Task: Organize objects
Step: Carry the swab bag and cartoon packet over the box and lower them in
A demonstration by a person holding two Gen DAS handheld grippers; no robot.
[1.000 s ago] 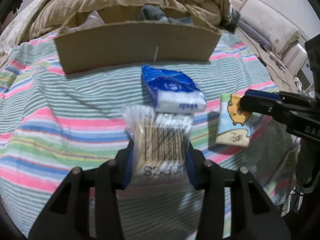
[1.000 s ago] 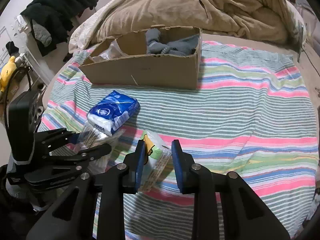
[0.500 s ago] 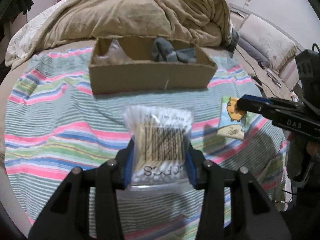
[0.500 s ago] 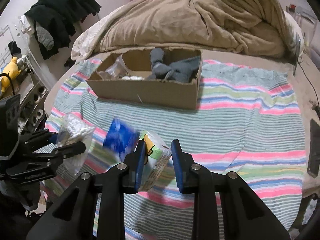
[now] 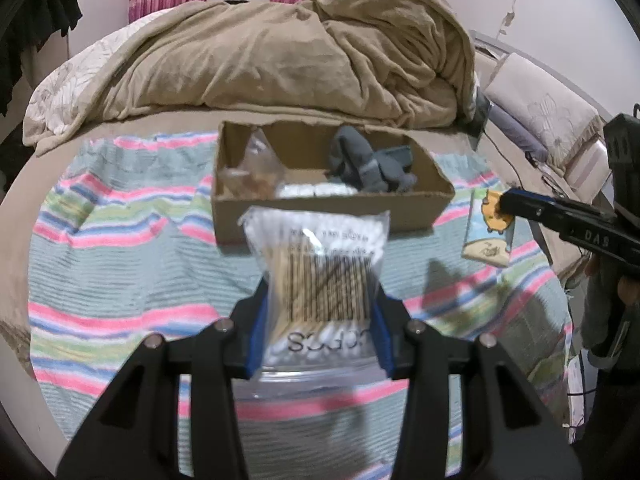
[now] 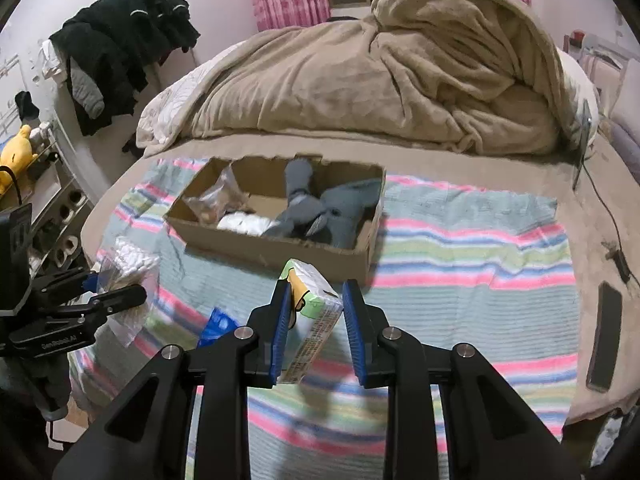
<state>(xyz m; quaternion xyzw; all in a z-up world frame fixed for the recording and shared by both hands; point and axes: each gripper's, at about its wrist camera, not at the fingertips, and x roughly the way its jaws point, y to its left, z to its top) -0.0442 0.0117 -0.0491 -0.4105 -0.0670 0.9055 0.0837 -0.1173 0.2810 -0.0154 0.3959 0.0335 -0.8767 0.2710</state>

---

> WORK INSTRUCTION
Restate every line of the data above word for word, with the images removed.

> FINISHED EXERCISE
Task: Organize objects
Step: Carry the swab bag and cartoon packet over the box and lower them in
A demonstration by a person holding two Gen DAS handheld grippers; no robot.
[1.000 s ago] 
[1.000 s ago] 
[0.500 s ago] 
[0.500 s ago] 
[now] 
[now] 
<state>(xyz m; quaternion xyzw; all in a z-up world frame fixed for the recording and shared by both hands; point and axes: each gripper's, at about its wrist camera, not at the fingertips, and x roughly the way its jaws point, y to its left, z to its top) -0.0442 0.0117 -0.0491 -0.4105 -0.0670 0.9055 0.0837 -0.1173 0.2810 -0.0154 0.3959 0.0335 -0.8767 0.2710</state>

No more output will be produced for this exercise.